The European Commission's second round of coordinated pan-European testing for horsemeat DNA in beef products, launched in April this year, showed only 0.61% of the samples testing positive.

The testing was a follow-up to the exercise carried out in 2013 in the wake of the horsemeat crisis, where 4.6% of products tested positive. The scandal of horsemeat in products labelled as beef spread across Europe in early 2013, prompting product withdrawals, consumer concerns and government investigations into the continent's food-processing chains.

Tonio Borg, Commissioner for Health, said the findings confirm that the collective efforts are bearing fruit and that increased controls to uncover food fraud are having real impact.

"Restoring the trust and confidence of European consumers and businesses in our food chain is vital for our economy given that the food sector is one of the EU's largest economic sectors. I believe that this on-going work will continue to pay dividends. Fraudulent practices must be tackled through joined-up efforts to target the weakest links in the food supply chain," Borg said in a statement.
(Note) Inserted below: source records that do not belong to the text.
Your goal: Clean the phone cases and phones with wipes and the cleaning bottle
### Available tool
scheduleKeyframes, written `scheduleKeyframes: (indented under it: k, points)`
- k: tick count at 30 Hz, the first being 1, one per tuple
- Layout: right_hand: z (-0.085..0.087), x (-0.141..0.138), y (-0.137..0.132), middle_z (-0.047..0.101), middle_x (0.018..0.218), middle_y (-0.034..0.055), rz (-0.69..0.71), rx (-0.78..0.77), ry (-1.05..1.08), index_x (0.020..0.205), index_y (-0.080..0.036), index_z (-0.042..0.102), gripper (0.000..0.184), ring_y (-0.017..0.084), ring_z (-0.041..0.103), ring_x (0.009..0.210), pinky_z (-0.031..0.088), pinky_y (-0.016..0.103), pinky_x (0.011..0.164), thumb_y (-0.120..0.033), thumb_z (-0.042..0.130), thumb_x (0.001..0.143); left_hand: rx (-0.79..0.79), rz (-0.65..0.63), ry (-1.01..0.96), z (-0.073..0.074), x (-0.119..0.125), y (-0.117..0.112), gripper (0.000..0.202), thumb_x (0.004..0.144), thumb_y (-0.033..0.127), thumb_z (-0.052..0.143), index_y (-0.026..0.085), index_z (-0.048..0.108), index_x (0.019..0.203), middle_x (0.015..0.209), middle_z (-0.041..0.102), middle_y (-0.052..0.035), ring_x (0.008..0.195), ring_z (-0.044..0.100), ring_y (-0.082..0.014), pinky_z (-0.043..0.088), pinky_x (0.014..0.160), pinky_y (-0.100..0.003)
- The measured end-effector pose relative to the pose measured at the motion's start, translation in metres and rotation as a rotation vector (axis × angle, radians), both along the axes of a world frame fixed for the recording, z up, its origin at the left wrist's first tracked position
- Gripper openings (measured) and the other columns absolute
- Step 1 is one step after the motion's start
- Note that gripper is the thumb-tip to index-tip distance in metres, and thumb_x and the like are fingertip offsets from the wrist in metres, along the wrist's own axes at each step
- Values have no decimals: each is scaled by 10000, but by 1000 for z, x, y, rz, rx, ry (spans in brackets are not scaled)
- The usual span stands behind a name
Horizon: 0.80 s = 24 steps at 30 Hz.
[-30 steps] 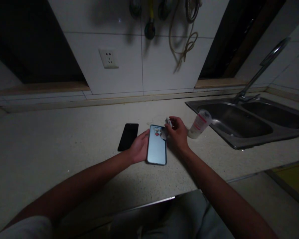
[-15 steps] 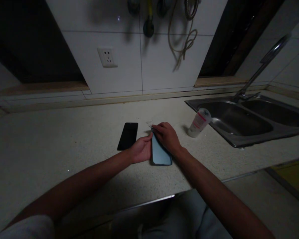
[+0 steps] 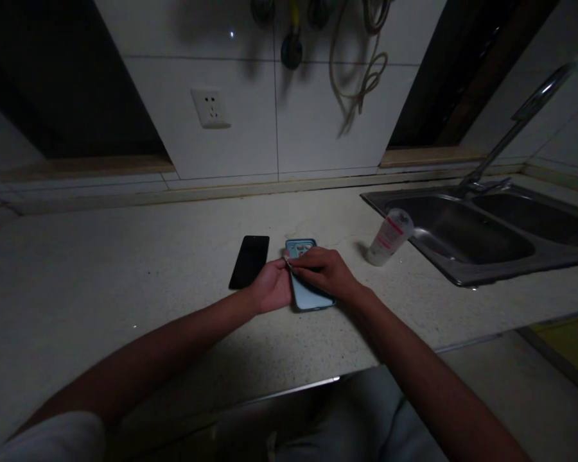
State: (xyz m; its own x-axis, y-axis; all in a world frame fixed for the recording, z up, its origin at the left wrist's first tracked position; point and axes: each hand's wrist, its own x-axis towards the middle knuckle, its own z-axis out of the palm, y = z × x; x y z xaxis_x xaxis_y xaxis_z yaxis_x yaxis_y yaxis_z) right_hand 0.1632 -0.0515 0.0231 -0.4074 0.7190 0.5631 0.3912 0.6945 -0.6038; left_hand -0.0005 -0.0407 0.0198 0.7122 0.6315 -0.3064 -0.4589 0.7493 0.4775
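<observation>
A light-blue phone [image 3: 308, 294] lies back-up on the pale countertop [image 3: 125, 269], its camera end pointing away from me. My left hand [image 3: 272, 285] grips its left edge, fingers curled. My right hand [image 3: 325, 273] lies across the phone's back, fingers pressed together on a small whitish wipe [image 3: 288, 262] that shows only at the fingertips. A second, black phone [image 3: 249, 261] lies flat just left of my left hand, untouched.
A white tube with a pink label [image 3: 388, 239] stands tilted beside the steel double sink [image 3: 491, 240] with its tap [image 3: 515, 128] at the right. A wall socket [image 3: 210, 107] and hanging cords [image 3: 361, 77] are on the tiled wall behind. The counter's front edge runs below my arms.
My right hand moved from the phone's camera end, near its right side, leftward and down across its back with the wipe. The phone turned slightly. My left hand stayed on its left edge.
</observation>
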Motion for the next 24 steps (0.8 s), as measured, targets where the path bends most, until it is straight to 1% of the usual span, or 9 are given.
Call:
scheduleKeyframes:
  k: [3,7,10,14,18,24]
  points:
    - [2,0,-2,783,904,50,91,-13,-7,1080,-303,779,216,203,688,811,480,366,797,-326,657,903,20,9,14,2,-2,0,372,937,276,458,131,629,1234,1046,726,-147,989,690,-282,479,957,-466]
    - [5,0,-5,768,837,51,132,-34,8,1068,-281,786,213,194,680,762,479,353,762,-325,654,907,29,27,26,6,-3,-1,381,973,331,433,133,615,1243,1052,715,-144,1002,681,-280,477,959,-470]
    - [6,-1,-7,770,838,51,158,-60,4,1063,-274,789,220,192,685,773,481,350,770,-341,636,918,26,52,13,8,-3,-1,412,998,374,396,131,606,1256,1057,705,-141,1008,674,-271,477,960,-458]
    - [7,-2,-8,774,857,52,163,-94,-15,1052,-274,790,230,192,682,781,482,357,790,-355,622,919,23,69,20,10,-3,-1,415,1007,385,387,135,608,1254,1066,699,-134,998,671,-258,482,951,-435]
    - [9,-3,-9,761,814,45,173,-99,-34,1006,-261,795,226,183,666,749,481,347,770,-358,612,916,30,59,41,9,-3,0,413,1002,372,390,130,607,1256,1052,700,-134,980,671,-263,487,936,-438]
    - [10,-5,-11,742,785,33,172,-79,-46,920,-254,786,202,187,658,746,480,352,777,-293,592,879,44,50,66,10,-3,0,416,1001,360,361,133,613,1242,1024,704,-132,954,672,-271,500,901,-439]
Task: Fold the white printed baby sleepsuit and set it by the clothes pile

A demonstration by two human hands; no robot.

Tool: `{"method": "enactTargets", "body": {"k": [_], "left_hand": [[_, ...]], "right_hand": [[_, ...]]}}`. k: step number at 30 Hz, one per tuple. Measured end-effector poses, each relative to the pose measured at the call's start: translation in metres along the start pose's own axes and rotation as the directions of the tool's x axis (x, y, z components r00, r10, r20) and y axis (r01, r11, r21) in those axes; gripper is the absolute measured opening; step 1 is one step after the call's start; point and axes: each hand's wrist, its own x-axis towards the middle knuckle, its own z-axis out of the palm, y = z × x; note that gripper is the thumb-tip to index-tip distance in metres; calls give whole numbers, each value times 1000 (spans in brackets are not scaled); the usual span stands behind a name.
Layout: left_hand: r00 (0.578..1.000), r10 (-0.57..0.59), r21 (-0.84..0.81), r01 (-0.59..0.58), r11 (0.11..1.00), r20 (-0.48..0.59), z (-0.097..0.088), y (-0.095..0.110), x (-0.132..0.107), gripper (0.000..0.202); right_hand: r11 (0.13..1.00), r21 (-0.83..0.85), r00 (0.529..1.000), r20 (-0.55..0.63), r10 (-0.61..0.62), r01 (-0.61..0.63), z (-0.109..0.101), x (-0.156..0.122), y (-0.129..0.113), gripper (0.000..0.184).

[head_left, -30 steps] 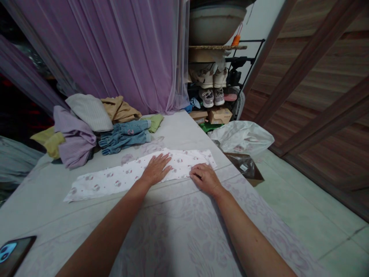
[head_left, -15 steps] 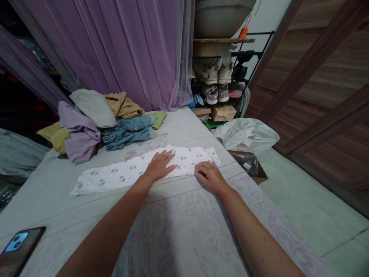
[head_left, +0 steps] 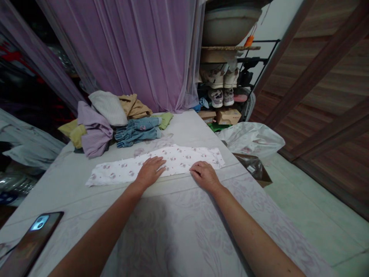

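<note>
A white garment [head_left: 115, 172] with small printed figures lies folded into a long flat strip across the light, flower-patterned sheet [head_left: 178, 231]. It looks like a pair of trousers, but I cannot be sure. My left hand [head_left: 150, 172] rests palm down on its near middle part, fingers stretched out. Further right, my right hand [head_left: 205, 176] is at the strip's near edge, its fingers curled and pressed together on the cloth edge. The fabric under both hands is hidden.
Behind the strip lie blue jeans [head_left: 138, 130], a lilac garment [head_left: 93, 132] and other clothes in a pile. A phone [head_left: 37, 240] lies at near left. Right of the sheet's edge are a white plastic bag [head_left: 253, 138], an open carton [head_left: 266, 180] and a shoe rack [head_left: 245, 48].
My left hand has slid left along the strip. My right hand stays at the near edge, shifted slightly toward the left. The camera view has turned a little.
</note>
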Motion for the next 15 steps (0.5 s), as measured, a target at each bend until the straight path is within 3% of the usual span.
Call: {"method": "enactTargets", "body": {"k": [7, 15], "left_hand": [[1000, -5, -58, 4, 998, -29, -5, -17, -50, 37], [985, -141, -120, 129, 984, -96, -4, -9, -46, 22]], "right_hand": [[994, 110, 1000, -16, 11, -9, 3, 1, 3, 17], [996, -35, 996, -27, 81, -82, 6, 0, -12, 16]]}}
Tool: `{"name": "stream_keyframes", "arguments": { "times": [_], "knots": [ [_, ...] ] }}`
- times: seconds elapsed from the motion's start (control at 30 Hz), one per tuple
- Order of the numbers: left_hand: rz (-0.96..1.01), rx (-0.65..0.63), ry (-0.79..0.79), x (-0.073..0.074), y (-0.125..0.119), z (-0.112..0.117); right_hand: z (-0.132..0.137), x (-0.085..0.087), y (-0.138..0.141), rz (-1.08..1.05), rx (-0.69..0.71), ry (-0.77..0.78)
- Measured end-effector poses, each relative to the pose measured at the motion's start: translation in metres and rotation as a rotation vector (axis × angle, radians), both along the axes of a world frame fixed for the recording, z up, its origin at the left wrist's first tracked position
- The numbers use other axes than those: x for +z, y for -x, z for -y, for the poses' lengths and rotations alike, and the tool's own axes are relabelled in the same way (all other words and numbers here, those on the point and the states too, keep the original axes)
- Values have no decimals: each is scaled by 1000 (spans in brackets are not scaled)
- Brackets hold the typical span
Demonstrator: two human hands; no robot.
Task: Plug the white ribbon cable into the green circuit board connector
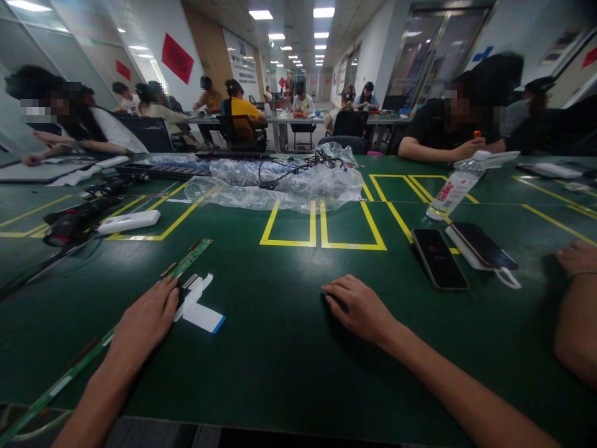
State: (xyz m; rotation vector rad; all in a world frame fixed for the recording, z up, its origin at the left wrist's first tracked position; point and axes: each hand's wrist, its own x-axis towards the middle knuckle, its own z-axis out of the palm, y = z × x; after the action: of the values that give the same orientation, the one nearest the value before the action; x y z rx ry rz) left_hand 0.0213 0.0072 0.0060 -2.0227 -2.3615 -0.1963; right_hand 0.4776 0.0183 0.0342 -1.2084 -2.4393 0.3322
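A long, narrow green circuit board (192,258) runs diagonally across the left of the dark green table, its near end reaching past the front edge. My left hand (152,311) is closed over its middle, hiding that part and most of the fingertips. Just right of this hand lies a white flat ribbon cable (203,316) with a blue end, its folded part near the fingers; a small connector shows at its top. My right hand (357,305) rests on the tabletop, holding nothing, fingers loosely bent and thumb apart from them.
Crumpled clear plastic wrap (284,183) with black cables (298,168) lies ahead. Right of it stand a water bottle (454,190) and two phones, one dark phone (439,258) nearest. A black tool (81,218) lies left. Another person's arm (578,311) rests at the right edge.
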Motion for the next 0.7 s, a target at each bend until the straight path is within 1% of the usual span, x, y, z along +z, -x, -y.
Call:
{"name": "stream_keyframes", "arguments": {
  "times": [0.1,0.23,0.37,0.47,0.57,0.63,0.7],
  "knots": [
    [14,4,23,-2,2,-4,0,1,1,3,-2,-3],
    [22,-42,19,-9,3,-7,0,3,2,14,-3,-3],
    [-6,-69,34,-9,-9,-8,1,4,2,4,-7,6],
    [-82,-76,-6,-5,-24,-10,1,4,1,4,-6,12],
    [-119,-150,-10,0,-47,-13,0,3,1,10,-10,9],
    [-106,-238,50,3,-69,-15,0,3,1,13,-14,13],
    [-91,-316,102,5,-97,-19,1,3,1,14,-16,19]
  ]
}}
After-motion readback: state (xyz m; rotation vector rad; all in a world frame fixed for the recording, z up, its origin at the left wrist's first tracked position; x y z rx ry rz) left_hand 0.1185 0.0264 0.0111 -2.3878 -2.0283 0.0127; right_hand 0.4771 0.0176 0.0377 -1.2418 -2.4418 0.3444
Overall, 2,622 tests were carried out by the competent authorities in the 28 EU countries, as well as in Norway, Iceland and Switzerland.

Of those tests, only 16 revealed positive traces of horsemeat DNA. All the 16 cases are currently being followed-up by the competent authorities in the member states concerned. The Commission said appropriate enforcement measures include market withdrawal, tracing, re-labeling, extra controls at food business operator and penalties.

The EU's executive said that the use of ad-hoc coordinated control plans has proven to be a useful tool to uncover fraud in the food supply chain and plans to make further use of this tool. The EU also wants to discuss with member states which products should be the focus of future testing schemes.